Aim of the task:
Nothing outside the range is wanted. Repeat exactly the lines below from the one with "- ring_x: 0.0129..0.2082" through the one with "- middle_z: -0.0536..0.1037".

The data:
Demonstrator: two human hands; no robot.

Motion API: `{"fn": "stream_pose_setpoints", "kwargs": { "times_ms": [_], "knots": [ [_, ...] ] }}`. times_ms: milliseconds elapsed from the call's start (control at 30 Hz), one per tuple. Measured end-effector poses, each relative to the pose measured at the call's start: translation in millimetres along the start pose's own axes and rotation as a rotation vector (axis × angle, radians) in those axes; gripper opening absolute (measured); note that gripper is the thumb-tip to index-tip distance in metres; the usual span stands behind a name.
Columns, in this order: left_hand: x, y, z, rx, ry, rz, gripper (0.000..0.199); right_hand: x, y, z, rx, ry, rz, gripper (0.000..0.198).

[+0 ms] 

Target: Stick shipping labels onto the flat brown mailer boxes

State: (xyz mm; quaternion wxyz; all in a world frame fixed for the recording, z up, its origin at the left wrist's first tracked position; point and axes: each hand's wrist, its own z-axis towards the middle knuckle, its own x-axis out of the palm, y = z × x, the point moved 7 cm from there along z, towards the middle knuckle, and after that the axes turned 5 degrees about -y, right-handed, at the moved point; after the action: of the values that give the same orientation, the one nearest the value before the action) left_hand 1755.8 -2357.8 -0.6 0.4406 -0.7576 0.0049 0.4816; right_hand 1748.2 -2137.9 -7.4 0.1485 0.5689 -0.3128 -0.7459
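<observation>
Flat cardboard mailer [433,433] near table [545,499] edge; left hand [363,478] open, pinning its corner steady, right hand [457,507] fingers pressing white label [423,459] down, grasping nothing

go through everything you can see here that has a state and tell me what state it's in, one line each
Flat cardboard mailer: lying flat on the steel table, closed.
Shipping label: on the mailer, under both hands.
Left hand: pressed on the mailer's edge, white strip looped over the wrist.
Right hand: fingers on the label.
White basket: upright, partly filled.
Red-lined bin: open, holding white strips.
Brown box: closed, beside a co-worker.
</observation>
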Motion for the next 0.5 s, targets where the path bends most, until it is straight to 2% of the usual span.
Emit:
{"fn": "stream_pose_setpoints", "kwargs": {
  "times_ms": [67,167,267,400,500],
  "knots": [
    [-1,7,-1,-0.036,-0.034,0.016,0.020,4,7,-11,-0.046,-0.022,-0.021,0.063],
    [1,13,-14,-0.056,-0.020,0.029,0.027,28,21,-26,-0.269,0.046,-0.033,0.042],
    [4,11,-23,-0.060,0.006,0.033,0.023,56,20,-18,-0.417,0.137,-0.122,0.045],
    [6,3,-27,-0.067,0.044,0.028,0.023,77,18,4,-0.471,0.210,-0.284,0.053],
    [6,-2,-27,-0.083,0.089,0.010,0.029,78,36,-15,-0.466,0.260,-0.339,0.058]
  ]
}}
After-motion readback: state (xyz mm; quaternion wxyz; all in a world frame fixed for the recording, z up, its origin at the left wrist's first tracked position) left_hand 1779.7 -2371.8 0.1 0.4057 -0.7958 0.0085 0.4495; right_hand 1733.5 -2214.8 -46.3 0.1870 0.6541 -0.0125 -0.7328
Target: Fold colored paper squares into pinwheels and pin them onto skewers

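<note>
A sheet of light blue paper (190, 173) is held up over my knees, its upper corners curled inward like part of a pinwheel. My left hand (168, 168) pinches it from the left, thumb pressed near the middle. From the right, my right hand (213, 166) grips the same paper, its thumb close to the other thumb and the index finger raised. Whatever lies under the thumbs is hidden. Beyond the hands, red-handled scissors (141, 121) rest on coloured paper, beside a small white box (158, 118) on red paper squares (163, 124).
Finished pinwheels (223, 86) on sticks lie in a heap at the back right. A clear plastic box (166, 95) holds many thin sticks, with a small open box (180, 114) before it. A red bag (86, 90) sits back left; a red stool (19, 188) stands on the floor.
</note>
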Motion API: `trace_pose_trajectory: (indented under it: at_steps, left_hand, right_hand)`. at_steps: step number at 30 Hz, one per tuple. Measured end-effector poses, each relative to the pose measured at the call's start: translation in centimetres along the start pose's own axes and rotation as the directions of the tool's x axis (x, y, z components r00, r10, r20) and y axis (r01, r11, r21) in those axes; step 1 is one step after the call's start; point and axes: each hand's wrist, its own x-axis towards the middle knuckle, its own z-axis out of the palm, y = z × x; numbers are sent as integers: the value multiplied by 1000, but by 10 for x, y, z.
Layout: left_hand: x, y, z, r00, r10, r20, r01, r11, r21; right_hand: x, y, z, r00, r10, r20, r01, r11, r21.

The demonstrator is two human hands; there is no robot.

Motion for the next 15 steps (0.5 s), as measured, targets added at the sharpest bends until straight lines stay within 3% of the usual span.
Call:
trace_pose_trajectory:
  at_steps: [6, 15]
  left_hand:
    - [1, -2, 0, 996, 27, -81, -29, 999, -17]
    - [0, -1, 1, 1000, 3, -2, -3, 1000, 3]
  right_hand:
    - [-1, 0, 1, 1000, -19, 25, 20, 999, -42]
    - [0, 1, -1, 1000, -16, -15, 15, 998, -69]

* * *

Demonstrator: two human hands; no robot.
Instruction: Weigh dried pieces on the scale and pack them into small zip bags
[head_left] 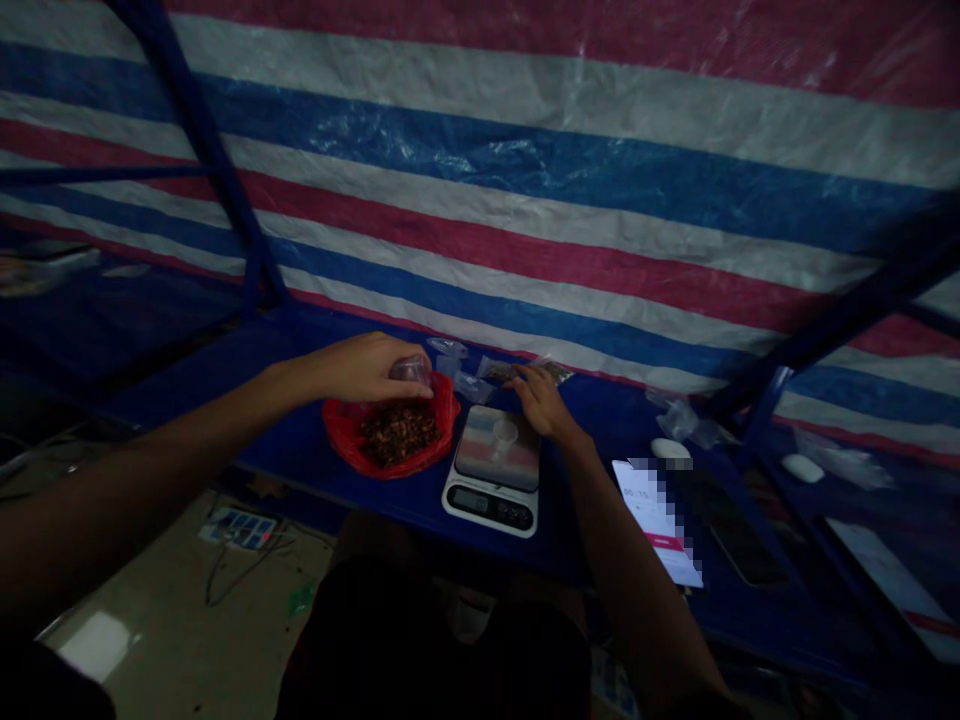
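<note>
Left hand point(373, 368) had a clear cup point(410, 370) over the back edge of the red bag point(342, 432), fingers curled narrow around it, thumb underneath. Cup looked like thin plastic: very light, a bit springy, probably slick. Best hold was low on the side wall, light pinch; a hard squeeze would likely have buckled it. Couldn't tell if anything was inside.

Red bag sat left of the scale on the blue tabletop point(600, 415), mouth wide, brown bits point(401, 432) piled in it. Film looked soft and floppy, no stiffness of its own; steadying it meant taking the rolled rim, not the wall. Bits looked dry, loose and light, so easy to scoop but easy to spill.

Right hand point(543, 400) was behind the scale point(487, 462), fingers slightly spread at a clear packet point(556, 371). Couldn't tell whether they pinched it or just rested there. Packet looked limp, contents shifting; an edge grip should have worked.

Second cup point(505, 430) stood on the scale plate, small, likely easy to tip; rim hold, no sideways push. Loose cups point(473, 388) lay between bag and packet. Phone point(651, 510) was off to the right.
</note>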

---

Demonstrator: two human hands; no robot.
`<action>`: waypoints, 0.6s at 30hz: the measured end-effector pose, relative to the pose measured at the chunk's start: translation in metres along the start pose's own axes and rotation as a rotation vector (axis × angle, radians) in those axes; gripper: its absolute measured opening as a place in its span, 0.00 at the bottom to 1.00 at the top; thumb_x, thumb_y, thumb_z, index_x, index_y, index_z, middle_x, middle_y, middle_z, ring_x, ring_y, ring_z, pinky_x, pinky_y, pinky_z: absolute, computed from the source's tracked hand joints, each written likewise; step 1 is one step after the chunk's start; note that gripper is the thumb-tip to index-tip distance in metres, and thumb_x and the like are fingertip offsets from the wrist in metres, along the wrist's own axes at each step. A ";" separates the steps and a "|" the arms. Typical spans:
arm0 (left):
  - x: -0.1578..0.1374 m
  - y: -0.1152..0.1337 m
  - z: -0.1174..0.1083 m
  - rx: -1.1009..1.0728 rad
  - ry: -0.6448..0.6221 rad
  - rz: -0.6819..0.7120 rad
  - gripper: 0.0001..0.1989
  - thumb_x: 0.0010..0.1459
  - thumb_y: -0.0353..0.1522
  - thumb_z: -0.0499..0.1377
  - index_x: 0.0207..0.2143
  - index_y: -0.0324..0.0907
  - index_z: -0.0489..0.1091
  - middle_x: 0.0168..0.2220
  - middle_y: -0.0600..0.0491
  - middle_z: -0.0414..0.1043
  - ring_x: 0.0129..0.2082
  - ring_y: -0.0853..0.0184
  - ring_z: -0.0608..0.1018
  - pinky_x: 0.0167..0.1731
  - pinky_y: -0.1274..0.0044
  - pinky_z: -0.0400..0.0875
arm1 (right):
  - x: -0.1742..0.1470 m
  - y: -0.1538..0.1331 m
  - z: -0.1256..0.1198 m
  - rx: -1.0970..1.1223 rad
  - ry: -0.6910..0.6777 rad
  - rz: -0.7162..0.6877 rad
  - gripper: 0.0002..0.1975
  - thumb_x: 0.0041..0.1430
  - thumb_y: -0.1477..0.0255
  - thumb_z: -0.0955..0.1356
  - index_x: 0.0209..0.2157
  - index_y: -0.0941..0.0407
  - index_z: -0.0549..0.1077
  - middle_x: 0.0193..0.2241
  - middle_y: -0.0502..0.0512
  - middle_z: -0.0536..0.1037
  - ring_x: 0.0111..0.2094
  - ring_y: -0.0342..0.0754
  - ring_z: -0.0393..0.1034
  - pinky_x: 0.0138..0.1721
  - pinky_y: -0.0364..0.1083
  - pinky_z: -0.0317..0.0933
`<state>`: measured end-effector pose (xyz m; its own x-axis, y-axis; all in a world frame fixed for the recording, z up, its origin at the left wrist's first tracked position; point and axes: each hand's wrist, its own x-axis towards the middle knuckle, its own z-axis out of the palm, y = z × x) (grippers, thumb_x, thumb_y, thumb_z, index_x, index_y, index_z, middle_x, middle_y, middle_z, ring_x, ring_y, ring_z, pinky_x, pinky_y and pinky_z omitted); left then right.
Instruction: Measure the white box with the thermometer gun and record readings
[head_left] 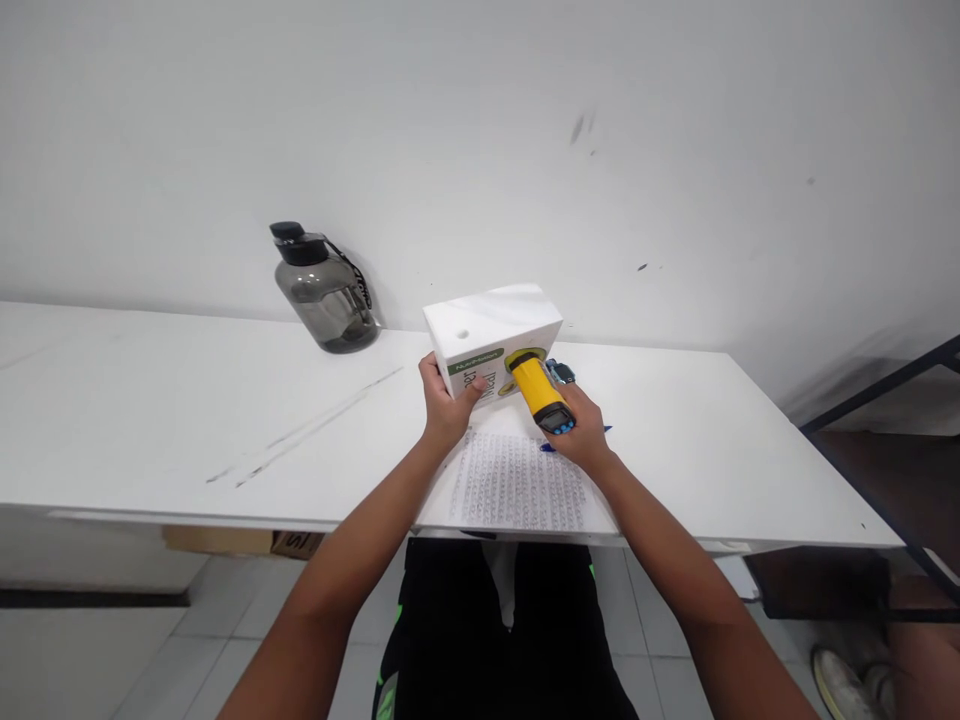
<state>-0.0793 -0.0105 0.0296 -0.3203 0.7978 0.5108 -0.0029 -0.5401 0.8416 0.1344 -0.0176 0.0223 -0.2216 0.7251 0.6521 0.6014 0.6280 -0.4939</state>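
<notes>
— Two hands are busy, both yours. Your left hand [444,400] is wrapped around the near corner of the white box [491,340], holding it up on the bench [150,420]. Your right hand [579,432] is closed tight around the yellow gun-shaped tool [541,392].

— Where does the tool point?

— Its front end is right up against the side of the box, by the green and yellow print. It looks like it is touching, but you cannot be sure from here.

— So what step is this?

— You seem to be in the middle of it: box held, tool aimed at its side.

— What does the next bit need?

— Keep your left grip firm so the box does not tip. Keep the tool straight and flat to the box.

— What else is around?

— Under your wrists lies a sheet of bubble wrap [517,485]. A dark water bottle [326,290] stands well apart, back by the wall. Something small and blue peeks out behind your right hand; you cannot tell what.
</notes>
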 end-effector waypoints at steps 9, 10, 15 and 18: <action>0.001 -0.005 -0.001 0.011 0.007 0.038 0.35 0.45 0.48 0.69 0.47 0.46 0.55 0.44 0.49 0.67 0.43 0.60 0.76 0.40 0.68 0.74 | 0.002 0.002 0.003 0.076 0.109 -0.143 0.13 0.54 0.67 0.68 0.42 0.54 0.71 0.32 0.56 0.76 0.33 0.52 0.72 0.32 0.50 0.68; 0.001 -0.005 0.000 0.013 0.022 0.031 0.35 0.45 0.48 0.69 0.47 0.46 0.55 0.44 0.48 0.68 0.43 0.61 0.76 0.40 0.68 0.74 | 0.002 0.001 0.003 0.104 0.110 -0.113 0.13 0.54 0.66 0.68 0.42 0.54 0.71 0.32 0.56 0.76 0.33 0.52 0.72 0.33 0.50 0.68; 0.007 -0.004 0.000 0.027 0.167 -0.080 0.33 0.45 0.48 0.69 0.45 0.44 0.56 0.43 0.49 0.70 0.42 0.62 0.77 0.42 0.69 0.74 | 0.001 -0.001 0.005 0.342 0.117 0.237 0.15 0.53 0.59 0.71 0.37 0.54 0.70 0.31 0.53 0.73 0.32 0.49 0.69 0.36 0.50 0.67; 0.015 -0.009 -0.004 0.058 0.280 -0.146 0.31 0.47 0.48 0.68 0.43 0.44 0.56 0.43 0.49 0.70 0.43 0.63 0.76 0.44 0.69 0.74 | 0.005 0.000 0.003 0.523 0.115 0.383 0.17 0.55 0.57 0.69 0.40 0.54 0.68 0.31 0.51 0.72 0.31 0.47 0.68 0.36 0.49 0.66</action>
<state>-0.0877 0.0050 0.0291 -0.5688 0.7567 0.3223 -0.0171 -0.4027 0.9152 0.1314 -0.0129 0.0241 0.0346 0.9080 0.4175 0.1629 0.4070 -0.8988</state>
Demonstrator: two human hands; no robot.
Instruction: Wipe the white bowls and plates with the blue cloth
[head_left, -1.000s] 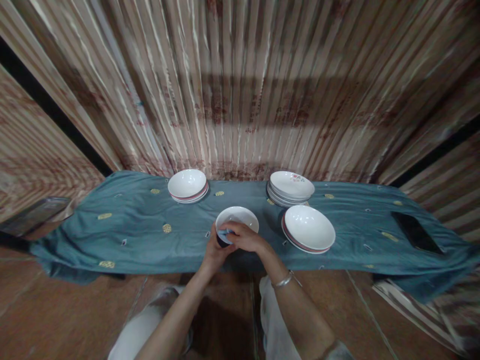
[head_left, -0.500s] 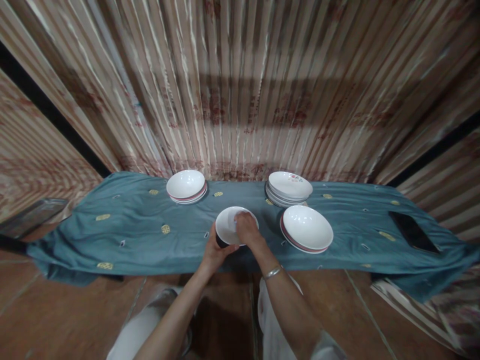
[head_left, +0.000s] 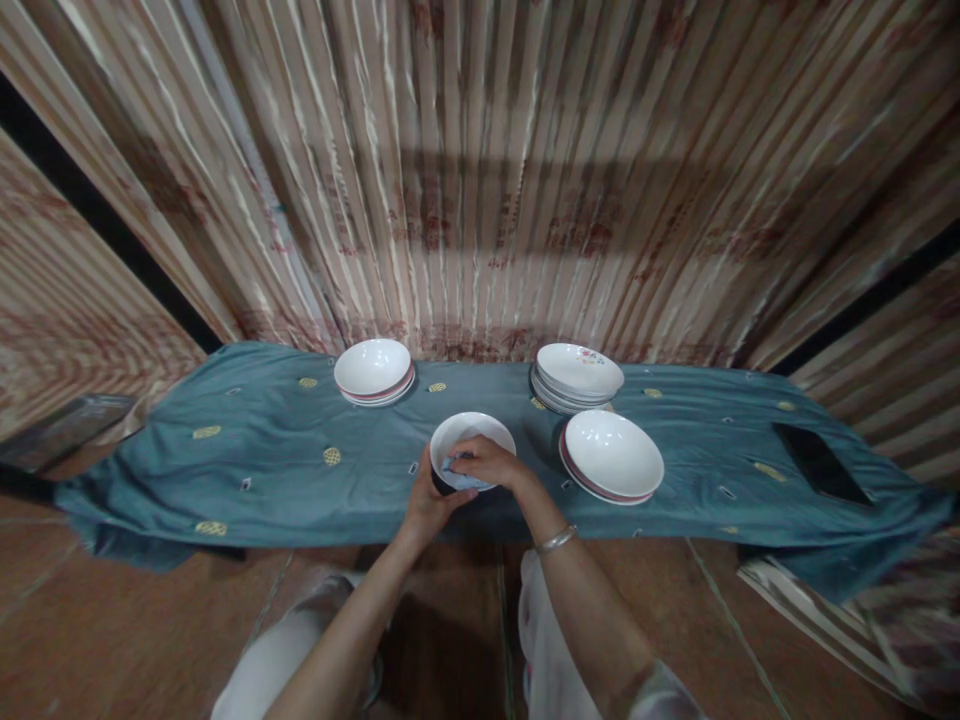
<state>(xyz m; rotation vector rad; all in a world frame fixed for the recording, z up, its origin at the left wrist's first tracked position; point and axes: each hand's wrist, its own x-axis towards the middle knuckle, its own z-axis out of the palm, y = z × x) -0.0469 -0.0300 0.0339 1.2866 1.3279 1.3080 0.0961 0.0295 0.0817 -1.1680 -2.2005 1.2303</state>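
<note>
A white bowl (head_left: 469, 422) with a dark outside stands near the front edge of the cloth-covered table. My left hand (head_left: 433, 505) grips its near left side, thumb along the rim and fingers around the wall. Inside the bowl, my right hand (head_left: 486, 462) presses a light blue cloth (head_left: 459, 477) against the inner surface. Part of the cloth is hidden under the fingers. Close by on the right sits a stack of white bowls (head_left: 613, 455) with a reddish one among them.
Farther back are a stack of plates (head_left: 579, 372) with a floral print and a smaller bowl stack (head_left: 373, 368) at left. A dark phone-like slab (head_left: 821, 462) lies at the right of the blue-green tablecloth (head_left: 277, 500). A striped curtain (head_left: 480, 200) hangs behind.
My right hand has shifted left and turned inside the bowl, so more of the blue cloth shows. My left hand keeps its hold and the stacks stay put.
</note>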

The answer:
  - ring_x: 0.0129..0.2082
  - ring_y: -0.0853..0.0184
  - ring_z: -0.0608..0.1018
  - pinky_x: 0.0167..0.1731
  - pinky_y: -0.1274..0.0044
  - pinky_z: -0.0400..0.0875
arm1 (right):
  - x: -0.1742..0.1470 m
  - y: -0.1538..0.1331 m
  - z: -0.1256..0.1198 m
  - rx: -1.0970..1.1223 rad
  - ry: -0.6910..0.6777 rad
  - rz: -0.7162..0.6877 rad
  - gripper: 0.0002..0.1975
  - thumb_x: 0.0041..0.1430
  - thumb_y: -0.1477..0.0255
  - thumb_z: -0.0955..0.1356
  - index_x: 0.0209..0.2157
  - index_y: -0.0941..0.0407
  - index_z: -0.0549..0.1077
  - middle_x: 0.0193..0.2241
  - middle_y: -0.0502..0.0512
  - middle_z: -0.0536..0.1037

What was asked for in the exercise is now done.